Um dos oficiais citados pela imprensa local e internacional, o coronel Dejene Tsegaye, admitiu que o ataque final a Mekelle pode ser diferente do que se tem passado até aqui, porque a decisão de evitar vítimas civis será alterado neste caso, visto que foi dada a oportunidade de os habitantes da capital de Tigray abandonarem a cidade antes do ribombar dos canhões.

Porém, a aparente facilidade que Abiy Ahmed pretende demonstrar parece ser algo diferente na realidade, como um documento secreto elaborado pelas Nações Unidas e divulgado pelo The Guardian demonstra.

Segundo este documento, as forças etíopes estão a enfrenar uma oposição muito mais vigorosa do que é admitido oficialmente e através das suas comunicações, estando em aberto a possibilidade de as forças rebeldes, melhor conhecedoras da região, contando com os milhares de homens naturais da região que integram as forças armadas estacionadas nos quartéis do norte do país, darem início a uma estratégia de "atrito" que consiste em lançar ataques cirúrgicos prolongando no tempo este conflito, a ponto de isso poder retirar o ímpeto às forças regulares.

Devido às características do terreno, montanhoso, acidentado e com vastas áreas de difícil acesso para um Exército regular apoiado por artilharia e tanques, os guerrilheiros da TPLF, segundo analistas citados pelos media internacionais, podem com relativa facilidade prolongar indefinidamente este conflito, deixando o primeiro-ministro e Nobel da Paz Abiy Ahmed em sérias dificuldades perante a sua população e perante o mundo.

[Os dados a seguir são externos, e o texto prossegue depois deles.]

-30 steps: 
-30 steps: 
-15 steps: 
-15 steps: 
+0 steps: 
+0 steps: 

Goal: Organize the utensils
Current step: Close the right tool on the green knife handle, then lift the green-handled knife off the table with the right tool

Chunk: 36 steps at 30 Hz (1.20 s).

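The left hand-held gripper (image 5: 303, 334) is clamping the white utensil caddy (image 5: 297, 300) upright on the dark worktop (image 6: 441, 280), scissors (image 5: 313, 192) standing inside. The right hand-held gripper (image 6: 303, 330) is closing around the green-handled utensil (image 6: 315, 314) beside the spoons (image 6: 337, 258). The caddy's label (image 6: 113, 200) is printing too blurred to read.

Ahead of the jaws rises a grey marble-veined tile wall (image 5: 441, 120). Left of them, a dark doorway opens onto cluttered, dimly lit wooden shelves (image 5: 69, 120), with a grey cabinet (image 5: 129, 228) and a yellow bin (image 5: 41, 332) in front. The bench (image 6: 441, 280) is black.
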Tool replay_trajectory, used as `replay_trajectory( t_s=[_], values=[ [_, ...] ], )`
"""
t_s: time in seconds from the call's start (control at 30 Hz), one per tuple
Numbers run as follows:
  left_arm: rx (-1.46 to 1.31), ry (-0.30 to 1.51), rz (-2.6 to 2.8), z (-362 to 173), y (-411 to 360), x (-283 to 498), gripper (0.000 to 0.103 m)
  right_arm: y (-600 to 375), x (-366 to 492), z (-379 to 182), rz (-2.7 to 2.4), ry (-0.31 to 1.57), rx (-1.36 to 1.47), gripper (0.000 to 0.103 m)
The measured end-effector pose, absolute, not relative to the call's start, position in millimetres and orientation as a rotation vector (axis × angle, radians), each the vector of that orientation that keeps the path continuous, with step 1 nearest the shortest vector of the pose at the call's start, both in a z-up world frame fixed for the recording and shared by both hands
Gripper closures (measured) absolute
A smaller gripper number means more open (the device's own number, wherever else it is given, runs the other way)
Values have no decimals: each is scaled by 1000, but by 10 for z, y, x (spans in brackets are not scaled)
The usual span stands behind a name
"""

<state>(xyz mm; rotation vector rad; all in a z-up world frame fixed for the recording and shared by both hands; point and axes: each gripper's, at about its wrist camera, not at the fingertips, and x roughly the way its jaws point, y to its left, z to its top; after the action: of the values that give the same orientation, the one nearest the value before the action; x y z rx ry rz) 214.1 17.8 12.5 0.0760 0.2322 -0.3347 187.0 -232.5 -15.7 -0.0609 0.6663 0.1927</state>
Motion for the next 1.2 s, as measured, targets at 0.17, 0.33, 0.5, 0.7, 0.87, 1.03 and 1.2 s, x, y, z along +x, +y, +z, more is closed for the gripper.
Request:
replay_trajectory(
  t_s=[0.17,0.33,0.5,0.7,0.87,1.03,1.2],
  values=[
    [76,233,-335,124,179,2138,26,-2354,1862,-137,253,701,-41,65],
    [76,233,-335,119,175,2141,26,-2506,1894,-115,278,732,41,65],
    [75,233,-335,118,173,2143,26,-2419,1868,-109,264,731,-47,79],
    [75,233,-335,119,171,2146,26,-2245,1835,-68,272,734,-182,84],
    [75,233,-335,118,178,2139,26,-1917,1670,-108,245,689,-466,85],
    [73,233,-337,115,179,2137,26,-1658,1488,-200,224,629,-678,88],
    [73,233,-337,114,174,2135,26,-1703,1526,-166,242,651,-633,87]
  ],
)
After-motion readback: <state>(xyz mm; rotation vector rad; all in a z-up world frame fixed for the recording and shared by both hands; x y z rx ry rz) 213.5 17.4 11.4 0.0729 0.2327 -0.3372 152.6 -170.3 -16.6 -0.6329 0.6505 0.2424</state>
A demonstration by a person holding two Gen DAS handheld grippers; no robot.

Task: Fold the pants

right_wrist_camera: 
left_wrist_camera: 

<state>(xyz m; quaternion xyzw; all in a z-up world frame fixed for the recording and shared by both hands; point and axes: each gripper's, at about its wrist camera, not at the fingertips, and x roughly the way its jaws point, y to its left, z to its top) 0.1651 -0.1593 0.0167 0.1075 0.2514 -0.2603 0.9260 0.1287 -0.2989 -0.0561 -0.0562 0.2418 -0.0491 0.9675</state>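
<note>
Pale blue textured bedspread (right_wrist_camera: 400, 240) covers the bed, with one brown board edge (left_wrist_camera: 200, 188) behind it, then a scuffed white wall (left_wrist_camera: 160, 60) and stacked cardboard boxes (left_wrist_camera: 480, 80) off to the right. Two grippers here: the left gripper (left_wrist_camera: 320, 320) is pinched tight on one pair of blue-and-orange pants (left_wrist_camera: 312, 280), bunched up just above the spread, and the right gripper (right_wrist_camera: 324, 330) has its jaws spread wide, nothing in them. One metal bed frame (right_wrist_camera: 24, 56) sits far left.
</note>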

Esta guerra resultou de meses a fio de um constante e sólido aumento das tensões entre os rebeldes e o Governo de Abiy Ahmed, depois de o seu Governo ter adiado eleições devido à pandemia mas com os lideres de Tigray a realizarem-nas na mesma, gerando uma insustentável quebra no já de si escasso diálogo e dando o mote para disparar a primeira bala, cujo ruído ainda hoje se ouve, tendo, pelo caminho, causado milhares de mortos e feridos e mais de 35 mil refugiados naquele que era um dos mais promissores países africanos.

A ofensiva governamental foi lançada depois de Abiy Ahmed ter acusado a TPLF de ter atacado uma guarnição militar regular, apoderando-se do armamento ali estacionado. As primeiras batalhas vieram mesmo dos céus, com a Força Aérea a fazer raides diários sobre Tigray.

As animosidades, como o Novo Jornal explica aqui, têm, no entanto, uma génese histórica, porque as elites políticas de Tigray, região com apenas 9 milhões dos 109 milhões de habitantes da Etiópia, o segundo país mais populoso do continente, governaram a Etiópia durante décadas até que o actual primeiro-ministro Abiy Ahmed, chegou ao poder, em 2018.

Abiy Ahmed é natural de Beshasha, região-estado de Oromia (cuja capital é Adis Abeba, em acumulação com a capital do país), com 35 milhões de habitantes, no centro da Etiópia, e o povo Oromo, histórico rival do povo Tigrayan, que conseguiu manter as rédeas do poder etíope nas últimas décadas, praticamente desde a morte de Haile Selassie, em 1974, também ele, tal como Abiy Ahmed, natural de Oromia.